The record-sized attack that hit my site last month was quickly superseded by a DDoS against OVH, a French hosting firm that reported being targeted by a DDoS that was roughly twice the size of the assault on KrebsOnSecurity. As I noted in The Democratization of Censorship — the first story published after bringing my site back up under the protection of Google’s Project Shield — DDoS mitigation firms simply did not count on the size of these attacks increasing so quickly overnight, and are now scrambling to secure far greater capacity to handle much larger attacks concurrently.

The size of these DDoS attacks has increased so much lately thanks largely to the broad availability of tools for compromising and leveraging the collective firepower of so-called Internet of Things devices — poorly secured Internet-based security cameras, digital video recorders (DVRs) and Internet routers. Last month, a hacker by the name of Anna_Senpaireleased the source code for Mirai, a crime machine that enslaves IoT devices for use in large DDoS attacks. The 620 Gbps attack that hit my site last month was launched by a botnet built on Mirai, for example.

Interestingly, someone is now targeting infrastructure providers with extortion attacks and invoking the name Anna_senpai. According to a discussion thread started Wednesday on Web Hosting Talk, criminals are now invoking the Mirai author’s nickname in a bid to extort Bitcoins from targeted hosting providers.

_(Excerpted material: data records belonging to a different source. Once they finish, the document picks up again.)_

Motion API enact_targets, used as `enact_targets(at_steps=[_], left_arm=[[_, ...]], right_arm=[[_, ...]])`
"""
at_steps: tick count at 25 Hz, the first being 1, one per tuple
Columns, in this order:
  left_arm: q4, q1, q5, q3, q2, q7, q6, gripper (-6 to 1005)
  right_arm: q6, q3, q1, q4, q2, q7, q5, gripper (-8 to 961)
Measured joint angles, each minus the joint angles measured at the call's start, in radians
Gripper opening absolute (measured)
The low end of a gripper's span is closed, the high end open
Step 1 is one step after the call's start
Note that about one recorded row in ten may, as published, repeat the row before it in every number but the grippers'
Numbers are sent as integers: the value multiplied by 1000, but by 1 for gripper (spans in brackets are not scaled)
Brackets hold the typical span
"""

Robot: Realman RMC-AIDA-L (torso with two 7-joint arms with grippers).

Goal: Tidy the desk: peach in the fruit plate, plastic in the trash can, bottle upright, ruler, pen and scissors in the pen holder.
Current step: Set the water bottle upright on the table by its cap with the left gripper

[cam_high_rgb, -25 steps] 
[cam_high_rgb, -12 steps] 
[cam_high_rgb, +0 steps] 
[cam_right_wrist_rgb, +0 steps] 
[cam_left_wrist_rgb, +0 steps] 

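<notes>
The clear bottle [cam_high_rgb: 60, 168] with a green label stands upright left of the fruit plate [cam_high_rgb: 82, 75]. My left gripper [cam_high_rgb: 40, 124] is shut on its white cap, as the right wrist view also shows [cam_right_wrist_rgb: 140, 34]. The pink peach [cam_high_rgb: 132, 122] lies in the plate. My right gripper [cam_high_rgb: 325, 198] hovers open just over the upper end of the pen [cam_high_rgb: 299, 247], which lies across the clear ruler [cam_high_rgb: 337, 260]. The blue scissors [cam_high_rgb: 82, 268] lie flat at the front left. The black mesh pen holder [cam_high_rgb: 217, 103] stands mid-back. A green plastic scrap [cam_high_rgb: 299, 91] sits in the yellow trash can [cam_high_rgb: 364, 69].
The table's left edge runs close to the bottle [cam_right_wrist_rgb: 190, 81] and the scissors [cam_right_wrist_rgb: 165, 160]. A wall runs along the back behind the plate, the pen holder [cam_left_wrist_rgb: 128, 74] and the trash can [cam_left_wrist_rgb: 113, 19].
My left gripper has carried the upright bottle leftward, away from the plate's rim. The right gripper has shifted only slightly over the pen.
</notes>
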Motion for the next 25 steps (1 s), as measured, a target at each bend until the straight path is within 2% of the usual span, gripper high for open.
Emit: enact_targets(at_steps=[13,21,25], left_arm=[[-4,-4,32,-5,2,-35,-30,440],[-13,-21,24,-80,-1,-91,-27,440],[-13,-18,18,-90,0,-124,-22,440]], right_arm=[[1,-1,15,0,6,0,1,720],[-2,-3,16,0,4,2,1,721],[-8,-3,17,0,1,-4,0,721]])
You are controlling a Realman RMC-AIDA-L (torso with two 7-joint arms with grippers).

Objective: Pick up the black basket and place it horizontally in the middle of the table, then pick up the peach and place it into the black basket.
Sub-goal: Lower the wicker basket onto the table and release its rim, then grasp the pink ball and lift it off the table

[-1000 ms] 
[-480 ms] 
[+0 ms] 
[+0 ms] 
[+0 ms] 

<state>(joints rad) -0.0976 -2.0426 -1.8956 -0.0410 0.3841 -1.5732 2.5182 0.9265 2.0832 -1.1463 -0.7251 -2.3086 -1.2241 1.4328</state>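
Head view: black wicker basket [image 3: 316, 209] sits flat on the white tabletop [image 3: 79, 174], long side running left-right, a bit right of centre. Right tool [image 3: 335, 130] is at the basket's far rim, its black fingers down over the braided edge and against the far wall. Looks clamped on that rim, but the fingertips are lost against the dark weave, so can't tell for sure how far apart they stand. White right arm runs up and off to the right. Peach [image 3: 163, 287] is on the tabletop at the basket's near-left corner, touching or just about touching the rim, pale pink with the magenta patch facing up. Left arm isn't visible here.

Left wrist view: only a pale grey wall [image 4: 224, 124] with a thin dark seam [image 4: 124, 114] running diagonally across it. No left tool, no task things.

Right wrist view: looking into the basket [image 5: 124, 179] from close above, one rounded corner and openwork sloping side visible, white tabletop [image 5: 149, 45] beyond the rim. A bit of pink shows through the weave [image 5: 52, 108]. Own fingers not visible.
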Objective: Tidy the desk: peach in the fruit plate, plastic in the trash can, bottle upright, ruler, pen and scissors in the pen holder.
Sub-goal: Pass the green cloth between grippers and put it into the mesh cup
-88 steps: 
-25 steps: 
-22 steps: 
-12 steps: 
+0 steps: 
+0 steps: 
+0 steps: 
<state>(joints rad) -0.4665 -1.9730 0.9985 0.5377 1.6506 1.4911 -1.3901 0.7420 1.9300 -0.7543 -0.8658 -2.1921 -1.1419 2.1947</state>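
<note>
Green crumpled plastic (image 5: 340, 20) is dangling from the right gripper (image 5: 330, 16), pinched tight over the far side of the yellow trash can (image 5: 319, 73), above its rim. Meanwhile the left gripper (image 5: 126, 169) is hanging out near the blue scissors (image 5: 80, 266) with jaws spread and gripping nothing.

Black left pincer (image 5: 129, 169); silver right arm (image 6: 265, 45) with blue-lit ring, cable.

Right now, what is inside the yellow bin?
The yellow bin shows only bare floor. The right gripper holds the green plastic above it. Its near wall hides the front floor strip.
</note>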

“If you will not pay in time, DDoS attack will start, your web-services will
go down permanently. After that, price to stop will be increased to 5 BTC
with further increment of 5 BTC for every day of attack.

NOTE, i?m not joking.

My attack are extremely powerful now – now average 700-800Gbps, sometimes over 1 Tbps per second. It will pass any remote protections, no current protection systems can help.”

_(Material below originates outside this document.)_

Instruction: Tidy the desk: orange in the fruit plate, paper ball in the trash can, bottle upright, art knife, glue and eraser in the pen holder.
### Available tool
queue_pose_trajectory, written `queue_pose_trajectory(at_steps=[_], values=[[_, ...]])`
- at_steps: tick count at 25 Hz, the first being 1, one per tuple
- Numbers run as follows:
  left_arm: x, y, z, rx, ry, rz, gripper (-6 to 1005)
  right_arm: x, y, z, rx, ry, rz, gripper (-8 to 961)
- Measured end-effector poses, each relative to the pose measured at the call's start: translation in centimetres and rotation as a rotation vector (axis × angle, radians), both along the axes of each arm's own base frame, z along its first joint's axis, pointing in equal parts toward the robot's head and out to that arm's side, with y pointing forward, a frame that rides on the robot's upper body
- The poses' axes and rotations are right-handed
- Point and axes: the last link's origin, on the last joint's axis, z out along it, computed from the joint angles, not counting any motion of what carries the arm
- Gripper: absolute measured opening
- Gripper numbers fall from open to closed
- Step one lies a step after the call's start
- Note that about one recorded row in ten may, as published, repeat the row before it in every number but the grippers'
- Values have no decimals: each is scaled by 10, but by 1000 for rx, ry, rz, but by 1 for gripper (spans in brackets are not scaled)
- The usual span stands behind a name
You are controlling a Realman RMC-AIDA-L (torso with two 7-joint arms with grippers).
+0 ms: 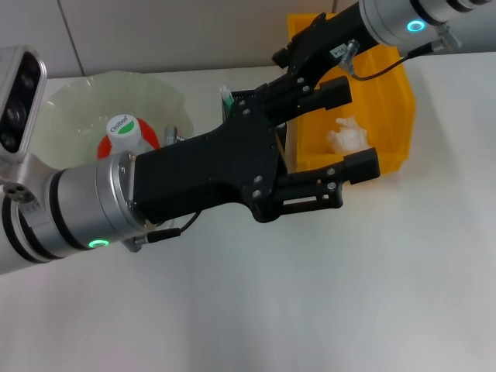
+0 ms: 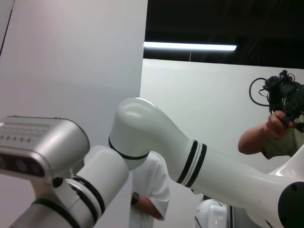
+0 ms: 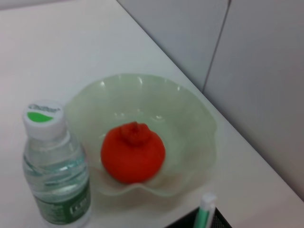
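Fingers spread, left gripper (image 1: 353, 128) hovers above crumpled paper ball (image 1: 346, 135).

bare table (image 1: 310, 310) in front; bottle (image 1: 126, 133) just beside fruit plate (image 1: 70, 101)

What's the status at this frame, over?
Left gripper open, raised mid-desk. Right gripper over pen holder. Orange in plate, bottle upright, paper ball binned.

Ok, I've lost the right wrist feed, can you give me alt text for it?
An orange sits in the pale green fruit plate on the white desk. A water bottle stands upright, capped, beside the plate, and a green-and-white tip pokes up from the black pen holder at the frame's edge.
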Motion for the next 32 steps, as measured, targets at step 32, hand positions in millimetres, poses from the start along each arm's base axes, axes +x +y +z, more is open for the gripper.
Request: queue_pose_trajectory(at_steps=[32], values=[[-45, 19, 23, 156, 130, 99, 822, 52, -72, 49, 104, 43, 37, 788]])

Let me be clear: I have no data to indicate that the attack on Dyn is related to extortion, to Mirai or to any of the companies or individuals Madory referenced in his talk this week in Dallas. But Dyn is known for publishing detailed writeups on outages at other major Internet service providers. Here’s hoping the company does not deviate from that practice and soon publishes a postmortem on its own attack.

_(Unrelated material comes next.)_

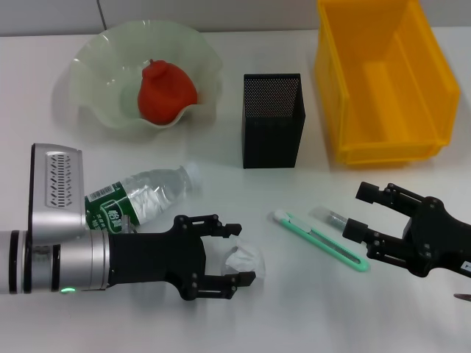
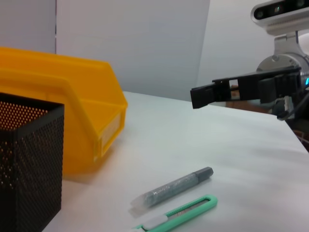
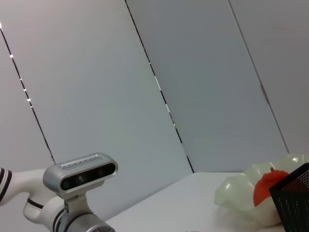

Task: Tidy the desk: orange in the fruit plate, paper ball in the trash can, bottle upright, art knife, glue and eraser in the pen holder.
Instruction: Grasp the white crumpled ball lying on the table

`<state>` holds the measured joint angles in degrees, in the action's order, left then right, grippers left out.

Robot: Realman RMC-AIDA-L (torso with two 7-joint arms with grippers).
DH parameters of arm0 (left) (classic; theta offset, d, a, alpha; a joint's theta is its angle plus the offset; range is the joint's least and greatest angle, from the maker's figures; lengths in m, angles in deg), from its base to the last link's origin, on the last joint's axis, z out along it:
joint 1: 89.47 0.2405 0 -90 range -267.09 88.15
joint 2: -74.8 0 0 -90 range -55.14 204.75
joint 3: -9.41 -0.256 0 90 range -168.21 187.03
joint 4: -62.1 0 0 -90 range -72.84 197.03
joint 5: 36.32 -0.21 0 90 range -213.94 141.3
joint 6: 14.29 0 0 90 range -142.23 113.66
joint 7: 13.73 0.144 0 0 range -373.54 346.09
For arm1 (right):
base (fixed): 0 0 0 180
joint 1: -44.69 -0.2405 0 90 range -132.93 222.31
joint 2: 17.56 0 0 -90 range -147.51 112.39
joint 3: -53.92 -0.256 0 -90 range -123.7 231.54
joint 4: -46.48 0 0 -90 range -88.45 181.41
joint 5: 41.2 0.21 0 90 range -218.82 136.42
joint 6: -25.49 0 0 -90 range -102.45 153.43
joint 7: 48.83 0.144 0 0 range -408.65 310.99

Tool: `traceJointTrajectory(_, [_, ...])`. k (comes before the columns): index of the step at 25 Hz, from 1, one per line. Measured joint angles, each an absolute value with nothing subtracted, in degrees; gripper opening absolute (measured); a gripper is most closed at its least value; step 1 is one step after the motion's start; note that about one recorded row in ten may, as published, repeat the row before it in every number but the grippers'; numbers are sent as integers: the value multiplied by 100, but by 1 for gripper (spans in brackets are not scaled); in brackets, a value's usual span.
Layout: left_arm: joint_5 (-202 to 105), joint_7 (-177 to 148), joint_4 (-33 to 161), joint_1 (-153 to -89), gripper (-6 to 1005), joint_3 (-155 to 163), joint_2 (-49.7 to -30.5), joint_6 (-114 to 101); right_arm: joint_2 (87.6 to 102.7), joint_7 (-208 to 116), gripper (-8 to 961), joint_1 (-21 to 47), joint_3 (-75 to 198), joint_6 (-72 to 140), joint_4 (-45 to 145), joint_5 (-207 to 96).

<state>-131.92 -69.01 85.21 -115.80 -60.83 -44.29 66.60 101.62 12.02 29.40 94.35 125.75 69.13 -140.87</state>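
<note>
Far left: orange [image 1: 165, 92] already lying in the fruit plate [image 1: 99, 62]; bottle [image 1: 140, 195] on its side just behind the left arm; left gripper [image 1: 241, 254] low at the desk with jaws spread either side of the paper ball [image 1: 244, 259], not yet closed. Centre to right: pen holder [image 1: 272, 119], art knife [image 1: 320, 240] and glue [image 1: 331, 216] flat on the desk, yellow bin [image 1: 383, 77] serving as trash can, right gripper [image 1: 362, 212] spread and empty by the glue. Handling note: close squarely on the light ball and lift clear before crossing over the knife and glue.
</note>
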Motion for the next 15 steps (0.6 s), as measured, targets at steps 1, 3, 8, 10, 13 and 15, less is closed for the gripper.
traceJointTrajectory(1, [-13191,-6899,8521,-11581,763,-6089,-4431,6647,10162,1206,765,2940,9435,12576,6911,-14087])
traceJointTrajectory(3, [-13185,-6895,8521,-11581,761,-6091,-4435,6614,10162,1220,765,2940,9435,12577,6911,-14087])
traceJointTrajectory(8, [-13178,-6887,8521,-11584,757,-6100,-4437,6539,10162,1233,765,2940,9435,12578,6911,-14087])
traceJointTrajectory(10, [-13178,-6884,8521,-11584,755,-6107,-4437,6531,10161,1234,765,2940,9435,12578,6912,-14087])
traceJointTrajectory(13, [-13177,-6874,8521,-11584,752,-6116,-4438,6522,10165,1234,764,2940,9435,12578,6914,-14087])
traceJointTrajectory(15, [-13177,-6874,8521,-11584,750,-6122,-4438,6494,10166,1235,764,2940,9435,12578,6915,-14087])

Update, 10:22 a.m. ET: Dyn’s status page reports that all services are back to normal as of 13:20 UTC (9:20 a.m. ET). Fixed the link to Doug Madory’s talk on Youtube, to remove the URL shortener (which isn’t working because of this attack).

Update, 1:01 p.m. ET: Looks like the attacks on Dyn have resumed and this event is ongoing. This, from the Dyn status page:

This DDoS attack may also be impacting Dyn Managed DNS advanced services with possible delays in monitoring. Our Engineers are continuing to work on mitigating this issue.
OCT 21, 16:48 UTC

As of 15:52 UTC, we have begun monitoring and mitigating a DDoS attack against our Dyn Managed DNS infrastructure. Our Engineers are continuing to work on mitigating this issue.